You should first read about why I love NixOS on the server.

I really procrastinated on setting up my monitoring stack for my homelab. I mean how they heck are you supposed to have an overview of all services needed for a proper monitoring stack? There is Grafana, Prometheus, Loki, Alertmanager, promtail, node_exporter and more. Every service has its own documentation and configuration.

This is a real pain to set up and maintain. But NixOS has a great solution for this. There are existing modules for all of these services and the configuration can be done in nix. This does sound weird, but this has some big benefits:

  • You have one configuration language instead 4 different ones
  • You can reference the configuration of other services (Look at the Grafana config later on)
  • You have an actual programming language for more advanced stuff

The biggest disadvantage is that you have to translate the example configurations into the nix equivalent.

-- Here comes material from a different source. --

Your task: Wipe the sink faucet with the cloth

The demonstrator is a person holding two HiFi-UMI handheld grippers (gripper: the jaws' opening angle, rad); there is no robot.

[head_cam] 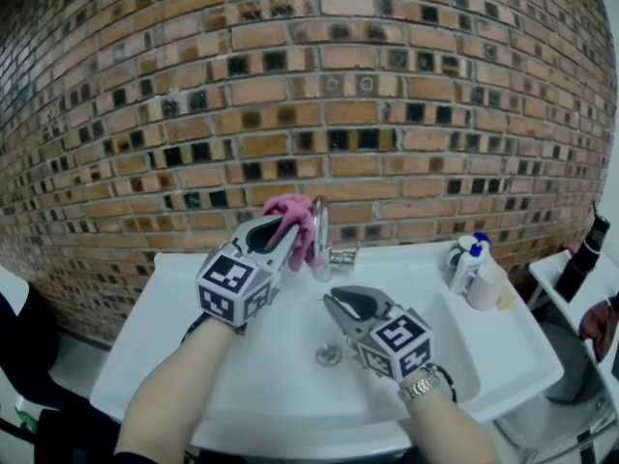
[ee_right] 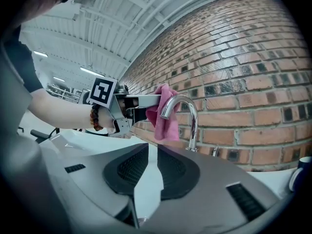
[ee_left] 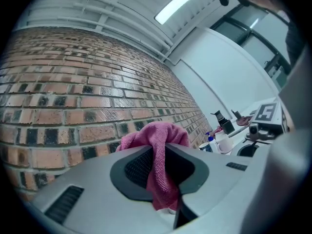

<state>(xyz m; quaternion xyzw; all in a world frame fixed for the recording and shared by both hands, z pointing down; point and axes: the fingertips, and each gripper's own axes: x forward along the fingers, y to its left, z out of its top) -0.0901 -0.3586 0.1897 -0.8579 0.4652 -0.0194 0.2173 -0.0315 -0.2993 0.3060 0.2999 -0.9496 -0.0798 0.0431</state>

So let’s get into how I use this setup to monitor my homelab.

Metrics

So first of you need something that collects metrics for this I use node_exporter and cAdvisor. These services all expose the current metrics at an /metrics endpoint.

node_exporter

This is a service that fetches metrics from the node via different collectors. For our use case we use the default collectors and the systemd collector.

cAdvisor

This fetches data (CPU, RAM etc.) from cgroups, most commonly docker containers. But this can also get data on systemd services because there are cgroup based as well.

For cAdvisor to also monitor non docker workloads (systemd services) you need to set an extra option: --docker_only=false.

Prometheus

Prometheus is the service that scrapes metrics from the services. It basically fetches the metrics endpoint every x seconds and stores them in a time series database.

What you need to define in the prometheus config is all the targets you want to scrape.

Here is the config for the exporters and prometheus itself:

prometheus.nix
{config, ...}: {
  services.cadvisor = {
    enable = true;
    port = 3022;
    extraOptions = ["--docker_only=false"];
  };
 
  services.prometheus = {
    enable = true;
    listenAddress = "127.0.0.1";
    port = 3020;
    webExternalUrl = "/prometheus/";
    checkConfig = true;
 
    exporters = {
      node = {
        enable = true;
        port = 3021;
        enabledCollectors = ["systemd"];
      };
    };
 
    scrapeConfigs = [
      {
        job_name = "node_exporter";
        static_configs = [
          {
            targets = [
              "127.0.0.1:${toString config.services.prometheus.exporters.node.port}"
            ];
          }
        ];
      }
      {
        job_name = "cadvisor";
        static_configs = [
          {
            targets = [
              "127.0.0.1:${toString config.services.cadvisor.port}"
            ];
          }
        ];
      }
    ];
  };
}

Tip

Notice the use of the actual config value (config.services.prometheus.exporters.node.port) of the node_exporter. Isn’t that awesome? If I would change the port of node_exporter it would update it in the targets as well!

Info

I use nginx to proxy the traffic to the services, that is why the listenAddress is 127.0.0.1. If you want to access the port directly you’d have to use 0.0.0.0.

I will also show the nginx config at the end.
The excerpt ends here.